45 anos. Alguém diz que é o treino para netos. A necessidade de cuidar, tomar conta, de brincar com travessuras, vem com as crianças e com os animais. Talvez por isso os sentimentos revelados são por vezes tão parecidos. A grande diferença é mesmo os bebes não terem dentes e os cachorros já nascerem com pequenas agulhas finas e cristalinas que adoram braços, dedos e sobretudo o dos pés. As provas físicas dos estragos encontram-se um pouco por toda a família.
Tudo isto vem a propósito de ter tido de parar na estação da auto estrada para o Simba beber água. Digamos que como mãe de humanos era mais eficiente e o saquinho das fraldas acompanhava devidamente as criaturas. Com filhos já namoradeiros esta é uma situação já vivida e esquecida de uns anos a esta parte. No entanto e com temperaturas quase negativas sai do carro e preparei a tigelinha com água para o Simba enquanto eu cá fora tiritava de frio.
O meu cão bebeu a água. Tinha mesmo sede. Voltei para o carro e senti-me bem, muito bem, mesmo. Vou tentar guardar a sensação para quando estiver assim para o aborrecido e não me lembrar da capacidade de ser feliz com "pequenas coisas".

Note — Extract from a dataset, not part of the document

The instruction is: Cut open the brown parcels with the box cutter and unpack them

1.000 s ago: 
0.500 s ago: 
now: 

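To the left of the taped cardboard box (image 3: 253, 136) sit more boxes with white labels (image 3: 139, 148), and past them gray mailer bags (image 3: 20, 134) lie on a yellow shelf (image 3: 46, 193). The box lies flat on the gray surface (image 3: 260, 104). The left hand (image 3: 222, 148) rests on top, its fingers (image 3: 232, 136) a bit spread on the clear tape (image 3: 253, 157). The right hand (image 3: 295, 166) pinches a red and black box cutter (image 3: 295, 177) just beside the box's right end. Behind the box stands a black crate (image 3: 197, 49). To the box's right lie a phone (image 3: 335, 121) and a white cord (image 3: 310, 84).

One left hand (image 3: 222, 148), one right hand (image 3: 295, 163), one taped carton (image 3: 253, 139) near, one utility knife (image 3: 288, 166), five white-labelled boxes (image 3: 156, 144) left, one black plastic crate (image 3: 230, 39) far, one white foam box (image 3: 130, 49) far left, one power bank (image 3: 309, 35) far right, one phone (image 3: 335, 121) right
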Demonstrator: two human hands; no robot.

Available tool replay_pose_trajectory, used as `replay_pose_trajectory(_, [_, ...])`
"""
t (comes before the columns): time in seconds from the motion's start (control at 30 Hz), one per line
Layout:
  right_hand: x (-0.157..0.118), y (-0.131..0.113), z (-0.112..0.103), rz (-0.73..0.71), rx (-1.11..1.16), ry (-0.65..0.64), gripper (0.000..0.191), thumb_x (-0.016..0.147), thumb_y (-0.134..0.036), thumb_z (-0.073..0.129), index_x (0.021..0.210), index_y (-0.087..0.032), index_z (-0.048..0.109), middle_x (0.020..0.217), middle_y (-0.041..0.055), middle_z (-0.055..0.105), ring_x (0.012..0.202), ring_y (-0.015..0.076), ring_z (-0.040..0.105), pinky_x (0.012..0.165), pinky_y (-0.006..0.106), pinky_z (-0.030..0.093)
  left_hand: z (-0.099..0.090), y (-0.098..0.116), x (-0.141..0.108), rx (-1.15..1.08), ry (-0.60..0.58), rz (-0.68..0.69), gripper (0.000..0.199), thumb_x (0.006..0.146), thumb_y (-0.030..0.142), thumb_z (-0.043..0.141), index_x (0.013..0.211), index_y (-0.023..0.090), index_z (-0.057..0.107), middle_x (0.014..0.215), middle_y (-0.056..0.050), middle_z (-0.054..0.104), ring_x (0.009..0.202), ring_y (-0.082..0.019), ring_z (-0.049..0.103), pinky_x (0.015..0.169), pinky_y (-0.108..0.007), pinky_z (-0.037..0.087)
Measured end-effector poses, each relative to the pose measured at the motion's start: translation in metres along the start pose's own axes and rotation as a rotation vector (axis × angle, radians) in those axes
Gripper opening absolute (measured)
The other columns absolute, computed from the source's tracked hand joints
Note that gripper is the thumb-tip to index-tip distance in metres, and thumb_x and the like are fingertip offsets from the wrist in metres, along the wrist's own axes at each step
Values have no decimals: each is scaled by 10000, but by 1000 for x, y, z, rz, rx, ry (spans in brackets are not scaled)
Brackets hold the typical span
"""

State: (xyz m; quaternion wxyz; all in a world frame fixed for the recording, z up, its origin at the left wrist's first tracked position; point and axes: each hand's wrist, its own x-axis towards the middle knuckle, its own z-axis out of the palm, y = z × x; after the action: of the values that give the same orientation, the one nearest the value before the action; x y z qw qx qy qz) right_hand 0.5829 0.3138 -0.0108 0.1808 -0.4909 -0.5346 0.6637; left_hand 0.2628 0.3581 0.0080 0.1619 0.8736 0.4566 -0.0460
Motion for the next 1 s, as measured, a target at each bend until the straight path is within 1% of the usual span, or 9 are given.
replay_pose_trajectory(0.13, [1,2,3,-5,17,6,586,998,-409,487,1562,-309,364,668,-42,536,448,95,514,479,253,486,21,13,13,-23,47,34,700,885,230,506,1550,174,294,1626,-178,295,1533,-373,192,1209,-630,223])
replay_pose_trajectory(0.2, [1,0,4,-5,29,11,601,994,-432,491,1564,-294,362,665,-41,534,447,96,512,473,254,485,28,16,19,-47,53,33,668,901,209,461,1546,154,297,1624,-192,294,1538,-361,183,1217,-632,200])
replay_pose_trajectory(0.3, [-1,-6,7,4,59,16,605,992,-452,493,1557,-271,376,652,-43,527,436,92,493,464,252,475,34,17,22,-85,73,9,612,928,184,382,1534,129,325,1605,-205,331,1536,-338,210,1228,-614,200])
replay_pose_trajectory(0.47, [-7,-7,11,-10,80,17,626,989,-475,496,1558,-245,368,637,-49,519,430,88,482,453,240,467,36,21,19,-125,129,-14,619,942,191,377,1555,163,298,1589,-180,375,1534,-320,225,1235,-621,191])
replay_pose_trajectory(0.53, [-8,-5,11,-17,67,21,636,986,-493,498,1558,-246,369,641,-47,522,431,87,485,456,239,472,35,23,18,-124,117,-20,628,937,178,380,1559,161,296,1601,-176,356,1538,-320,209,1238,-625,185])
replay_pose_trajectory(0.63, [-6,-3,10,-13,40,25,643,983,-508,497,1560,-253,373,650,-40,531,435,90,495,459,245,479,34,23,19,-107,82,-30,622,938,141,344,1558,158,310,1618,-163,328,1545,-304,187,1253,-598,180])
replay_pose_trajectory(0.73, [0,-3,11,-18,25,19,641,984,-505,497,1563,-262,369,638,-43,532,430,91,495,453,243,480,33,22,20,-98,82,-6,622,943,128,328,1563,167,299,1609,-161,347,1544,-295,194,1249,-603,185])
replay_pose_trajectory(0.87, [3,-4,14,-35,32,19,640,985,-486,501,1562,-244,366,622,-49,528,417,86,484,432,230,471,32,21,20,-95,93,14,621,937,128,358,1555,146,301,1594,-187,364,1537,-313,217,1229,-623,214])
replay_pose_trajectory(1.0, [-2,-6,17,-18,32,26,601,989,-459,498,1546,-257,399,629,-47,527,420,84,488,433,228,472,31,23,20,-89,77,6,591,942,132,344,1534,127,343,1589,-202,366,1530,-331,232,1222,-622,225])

quarta-feira, 6 de janeiro de 2010
A RUSTICA
Após um longo intervalo, eis que a premência da escrita arrota de novo assim como passageiros em rota de colisão.
Tudo isto para dizer que estou de volta ao mundo das palavras.
A vida modificou-se e com ela vieram prioridades novas e descobertas já previstas. O computador apenas serviu de marco de correio e assim foi sendo durante alguns meses. Nada que seja grave, penso. Tudo o que tenho a dizer não é assim tão importante e fundamental que não possa agora ser relembrado e recontado.
Um novo ano. Para mim, começou em Setembro mas não faz mal. Se o Natal é quando um homem quer, o ano novo também pode ser.
Finalmente: na província e na ruralidade. Eu prefiro a rusticidade de rústica. Pergunto mesmo quantos anos aguardei pelas ruas estreitas de casas e pessoas, pelos cafés simples e despretenciosos e sobretudo pelos serões de invernos frios e chuvosos, pelo menos o deste ano, os outros se verão. Curioso, já quase que estamos no verão mas isso depois falamos.
Também desconfio que só aguardamos pelo que já conhecemos e foi esse o meu caso. Já lhe conhecia o sabor, sentia o seu cheiro e por isso a decisão estava pronta.
Posso assim informar a quem interessar, que doravante quem escreve neste blogue é uma mulher rústica a quem neste natal os filhos ofereceram o melhor presente : um Labrador cachorro que dá pelo nome de Simba, que agora mesmo qual figura ilustrada, está deitado em cima dos meus pés. As mulheres do campo são assim.
Por hoje é tudo. A lareira chama-me.